While there was a slight decline in the levels of IL-6 in our HIV+ cohort with increasing CD4 T cell counts, there was a significant decline (p ≤ 0.001) in IL-6 levels in our healthy controls, as shown in Figure 4C. However, there was an increase in circulating IL-1β levels in the HIV+ cohort with increasing CD4 T cell counts, although not statistically significant because of a few outlier individuals' higher IL-1β levels, compared with no change seen in the healthy controls (Fig. 4D). We next analyzed the circulating levels of the anti-inflammatory cytokine, IL-10, and saw that there was a slight increase in the HIV+ cohort compared with a slight decrease in the healthy controls with increasing CD4 T cell counts and both were statistically nonsignificant (Fig. 4E).
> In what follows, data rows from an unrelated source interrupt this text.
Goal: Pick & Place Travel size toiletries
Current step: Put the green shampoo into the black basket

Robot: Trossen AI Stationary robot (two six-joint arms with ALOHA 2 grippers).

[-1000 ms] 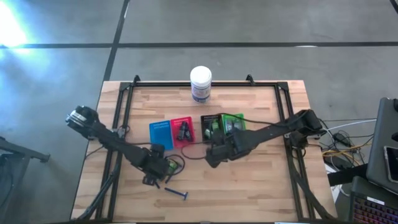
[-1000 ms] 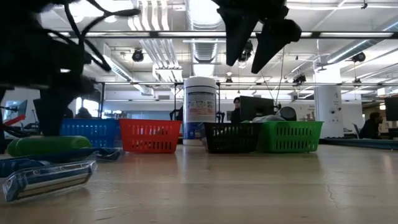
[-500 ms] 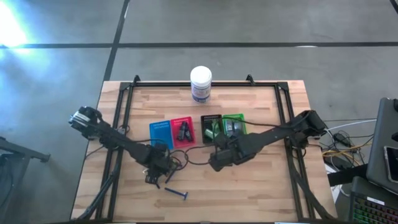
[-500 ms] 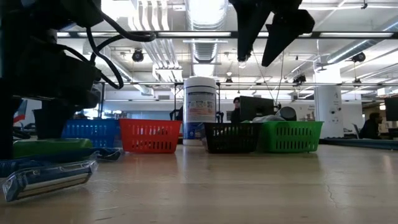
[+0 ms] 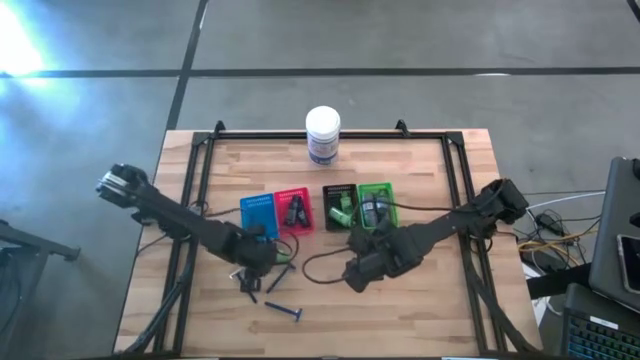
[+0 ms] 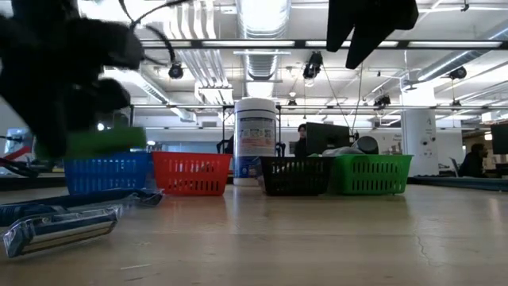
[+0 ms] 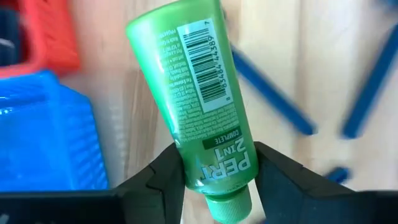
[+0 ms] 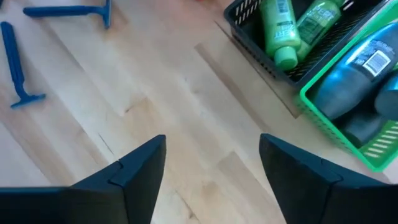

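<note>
My left gripper (image 7: 217, 180) is shut on a green tube (image 7: 193, 87), which it holds above the table just near of the blue tray (image 7: 43, 137). In the low view the tube (image 6: 103, 141) hangs level with the tray tops. My right gripper (image 8: 214, 162) is open and empty over bare wood, near of the black tray (image 8: 249, 34), which holds two green tubes (image 8: 280, 31). The green tray (image 8: 348, 134) holds grey bottles (image 8: 360, 68). Blue razors (image 8: 65, 11) lie flat on the wood. My left gripper holds the green tube by its cap end (image 7: 221, 165), pinched between the two fingers (image 7: 165, 177), which lie across it. The tube is lifted clear of the table, and its flat crimped end (image 7: 174, 18) points away from the wrist.
A white jar with a blue label (image 5: 322, 135) stands at the table's far edge. Blue (image 5: 257, 213), red (image 5: 294, 210), black (image 5: 339, 205) and green (image 5: 375, 203) trays sit in a row mid-table. Razors (image 5: 290, 312) lie near the left gripper. Bare wood spreads to the near right.
My left gripper has risen and carried the green tube up off the table, where it lay before, toward the blue tray. My right gripper has drawn back from the black and green trays toward the table's near edge.
</note>
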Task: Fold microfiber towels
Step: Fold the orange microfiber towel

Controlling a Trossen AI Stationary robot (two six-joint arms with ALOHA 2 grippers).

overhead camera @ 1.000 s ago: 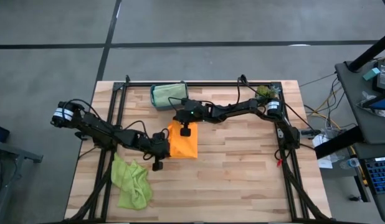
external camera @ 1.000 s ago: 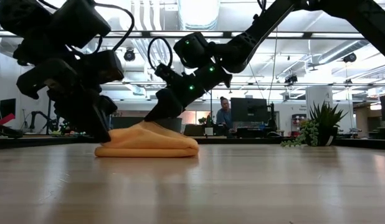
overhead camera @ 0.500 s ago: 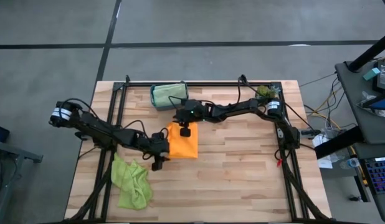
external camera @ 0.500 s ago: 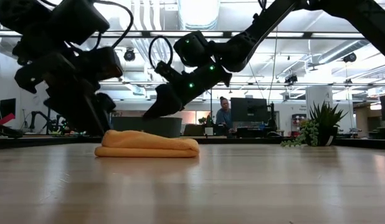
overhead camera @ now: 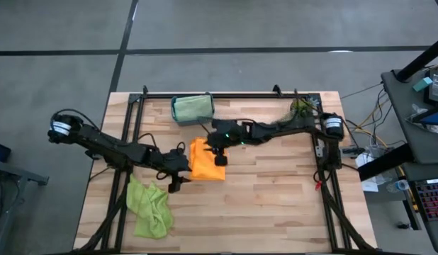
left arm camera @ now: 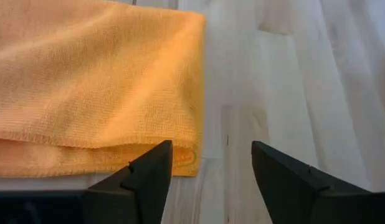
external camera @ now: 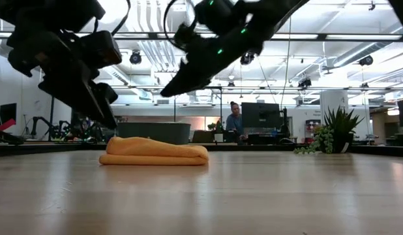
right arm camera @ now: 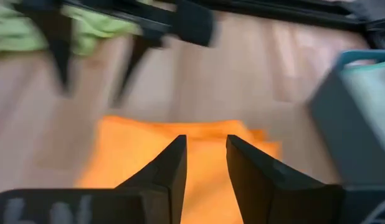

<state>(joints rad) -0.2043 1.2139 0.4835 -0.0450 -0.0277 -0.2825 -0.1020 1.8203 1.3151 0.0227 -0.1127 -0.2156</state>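
Note:
The orange towel (overhead camera: 207,160) lies folded flat on the wooden table, also in the low view (external camera: 154,151). My left gripper (left arm camera: 211,168) hovers open just off the towel's near left corner (left arm camera: 186,149), with bare table between its fingers; in the high view it (overhead camera: 175,184) stands at the towel's left. My right gripper (right arm camera: 205,163) hangs open above the towel (right arm camera: 180,149), clear of it (external camera: 179,85). A lime green towel (overhead camera: 149,207) lies crumpled near the table's front left.
A teal bin (overhead camera: 192,108) holding a pale green cloth stands at the far edge, just behind the orange towel. A plant sprig (overhead camera: 302,106) sits at the far right. The black frame rails (overhead camera: 226,94) run along the table's far edge and sides.
Both grippers have come up off the orange towel. My right gripper has risen well above it and drifted toward the table's near right. My left gripper has lifted a little from the towel's left end. The towel's raised hump has settled flatter.

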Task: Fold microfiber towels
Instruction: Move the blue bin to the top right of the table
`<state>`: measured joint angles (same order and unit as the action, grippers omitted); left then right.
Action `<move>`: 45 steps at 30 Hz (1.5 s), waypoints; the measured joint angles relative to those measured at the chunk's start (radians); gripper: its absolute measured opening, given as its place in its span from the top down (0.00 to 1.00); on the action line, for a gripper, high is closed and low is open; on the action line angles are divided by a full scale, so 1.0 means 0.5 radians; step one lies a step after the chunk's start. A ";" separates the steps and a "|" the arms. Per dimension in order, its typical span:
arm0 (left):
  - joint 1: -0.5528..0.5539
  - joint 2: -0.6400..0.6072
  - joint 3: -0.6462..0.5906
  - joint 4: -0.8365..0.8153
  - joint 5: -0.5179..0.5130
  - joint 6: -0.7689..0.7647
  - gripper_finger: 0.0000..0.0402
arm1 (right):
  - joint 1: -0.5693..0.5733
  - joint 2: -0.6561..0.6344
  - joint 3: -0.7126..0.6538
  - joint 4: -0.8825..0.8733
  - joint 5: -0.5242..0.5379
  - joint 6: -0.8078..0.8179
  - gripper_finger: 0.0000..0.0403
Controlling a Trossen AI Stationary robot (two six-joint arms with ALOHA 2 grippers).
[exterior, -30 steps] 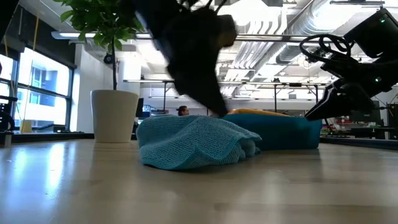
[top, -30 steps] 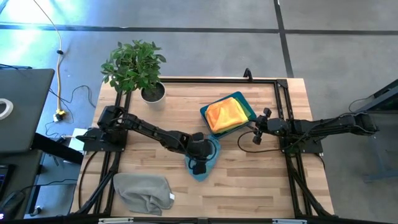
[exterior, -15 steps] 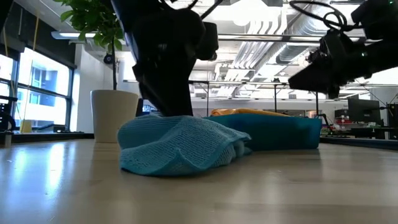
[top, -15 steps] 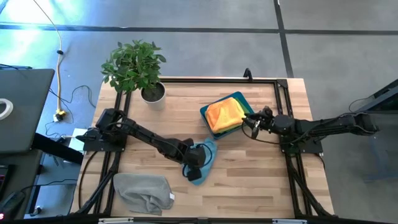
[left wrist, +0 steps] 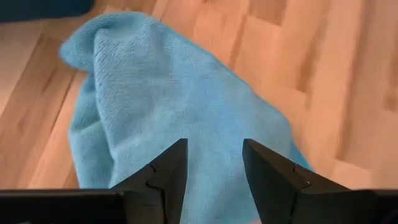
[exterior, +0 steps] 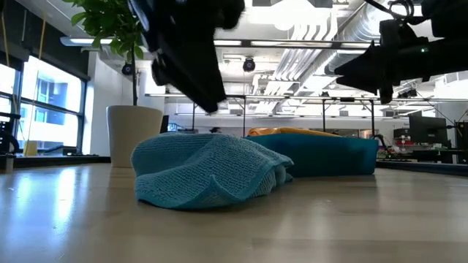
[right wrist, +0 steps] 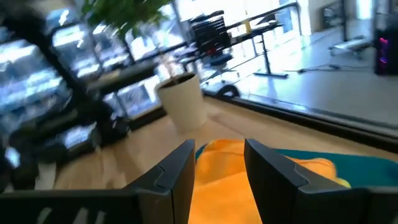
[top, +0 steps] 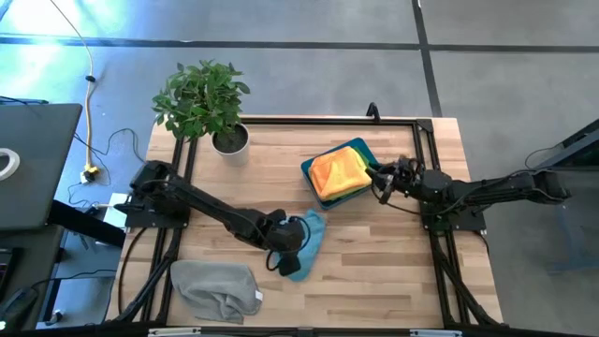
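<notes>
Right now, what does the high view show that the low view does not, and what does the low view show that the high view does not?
Only the high view shows the grey towel near the table's front edge and the whole layout of both arms. Only the low view shows the room behind the table, with ceiling pipes and windows. Both show the light blue towel lying crumpled, the bin with the orange towel, the potted plant, the left pincer over the blue towel and the right pincer beside the bin.
</notes>
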<state>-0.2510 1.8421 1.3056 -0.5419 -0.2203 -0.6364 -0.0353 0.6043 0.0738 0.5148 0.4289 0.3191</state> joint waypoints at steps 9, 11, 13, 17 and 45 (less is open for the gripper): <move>-0.088 -0.074 -0.001 -0.094 -0.017 -0.158 0.64 | -0.042 0.336 0.086 -0.046 -0.063 -0.095 0.67; -0.103 -0.075 -0.001 -0.103 -0.016 -0.201 0.64 | -0.081 0.455 0.139 -0.089 -0.057 -0.095 0.67; -0.114 -0.075 -0.001 -0.123 -0.016 -0.241 0.64 | -0.123 0.558 0.207 -0.138 -0.056 -0.095 0.67; -0.134 -0.075 -0.001 -0.166 0.000 -0.274 0.64 | -0.217 0.768 0.370 -0.344 -0.106 -0.166 0.67; -0.145 -0.073 -0.001 -0.243 -0.001 -0.251 0.64 | -0.943 1.803 1.056 -0.716 -1.209 -1.337 0.67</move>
<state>-0.3237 1.8057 1.3052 -0.6633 -0.2207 -0.7620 -0.5065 1.5061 0.6018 0.1568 -0.1757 -0.3496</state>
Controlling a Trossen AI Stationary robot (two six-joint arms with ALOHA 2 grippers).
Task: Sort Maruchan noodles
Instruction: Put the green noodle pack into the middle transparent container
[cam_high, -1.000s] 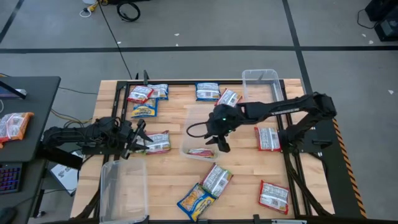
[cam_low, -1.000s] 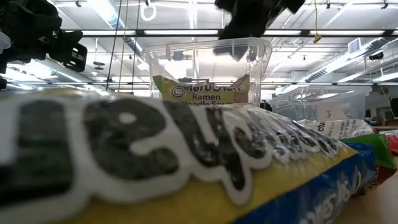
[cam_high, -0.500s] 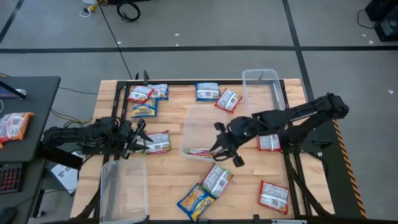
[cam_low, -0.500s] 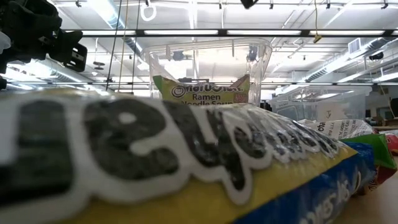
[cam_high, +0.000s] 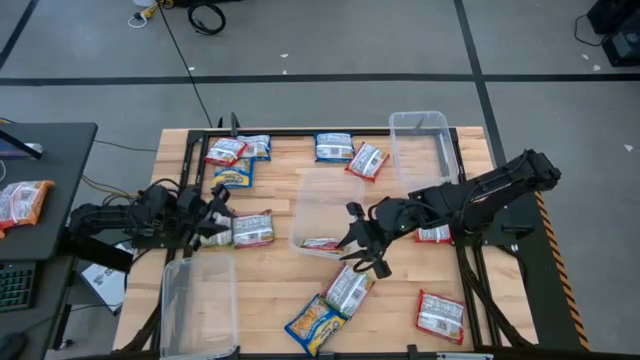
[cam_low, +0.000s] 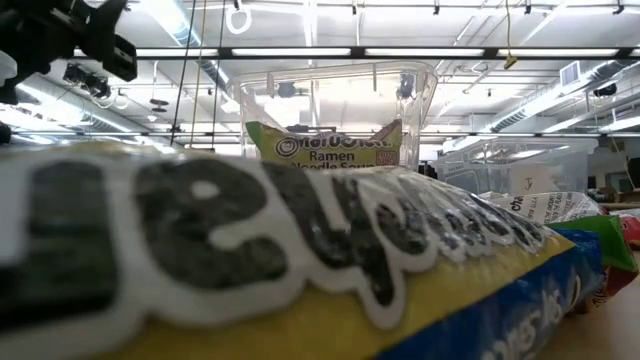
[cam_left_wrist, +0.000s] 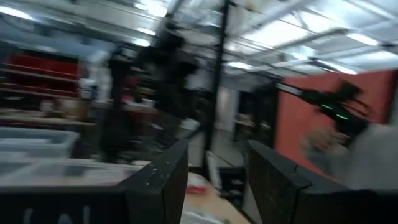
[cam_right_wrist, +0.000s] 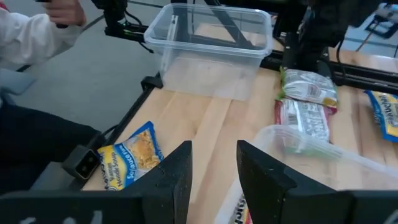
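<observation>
The right gripper (cam_high: 362, 258) has been moved away from the middle tub (cam_high: 322, 205) and is now held low over the table, just past the tub's near corner. A moment ago it was above the tub. Its fingers (cam_right_wrist: 171, 180) are spread apart and nothing is held between them. One packet (cam_high: 322, 243) is seen lying inside the middle tub, just behind the open fingers. It looks as if that packet has been dropped there, so one piece of sorting seems to be done.

Right in front of the right fingers a silvery packet (cam_high: 348, 288) is lying on the wood. A blue and yellow packet (cam_high: 313, 325) is touching it on the far side from the fingers. The silvery one is probably the next to be picked up.

The left gripper (cam_high: 212, 222) has been pulled back a little. Its fingers (cam_left_wrist: 158, 180) are apart and empty. A red and white packet (cam_high: 250, 229) is lying just beside their tips, not held.

Many more packets are still spread over the table (cam_high: 275, 165), some well apart from both grippers. Two other clear tubs, the far tub (cam_high: 420, 135) and the near tub (cam_high: 197, 305), look empty. Most of the sorting is still to be done.
</observation>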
We also looked at the levels of circulating IL-17 (IL-17A) with increasing CD4 T cell counts. Our HIV+ cohort showed a nonsignificant change in IL-17 levels with increasing CD4 counts (Fig. 4F). In contrast, our healthy controls demonstrated a significant decrease (p < 0.0001) in the circulating levels of IL-17 as their CD4 counts increased (Fig. 4F). Further evaluation using the clinical cutoff of CD4 counts below and above 500 cells/mL (normal >500) reveals that the HIV+ cohort <500 CD4 counts had a significant elevation of IL-17 in comparison with the healthy controls (p < 0.0001) as shown in Figure 5A, B, aligning with other proinflammatory cytokine data shown above. When examining median circulating levels of IL-17 in these cohorts with CD4 counts above 500, there was no longer a significant difference in IL-17 levels (Fig. 5D).

FIG. 5.

FIG. 5.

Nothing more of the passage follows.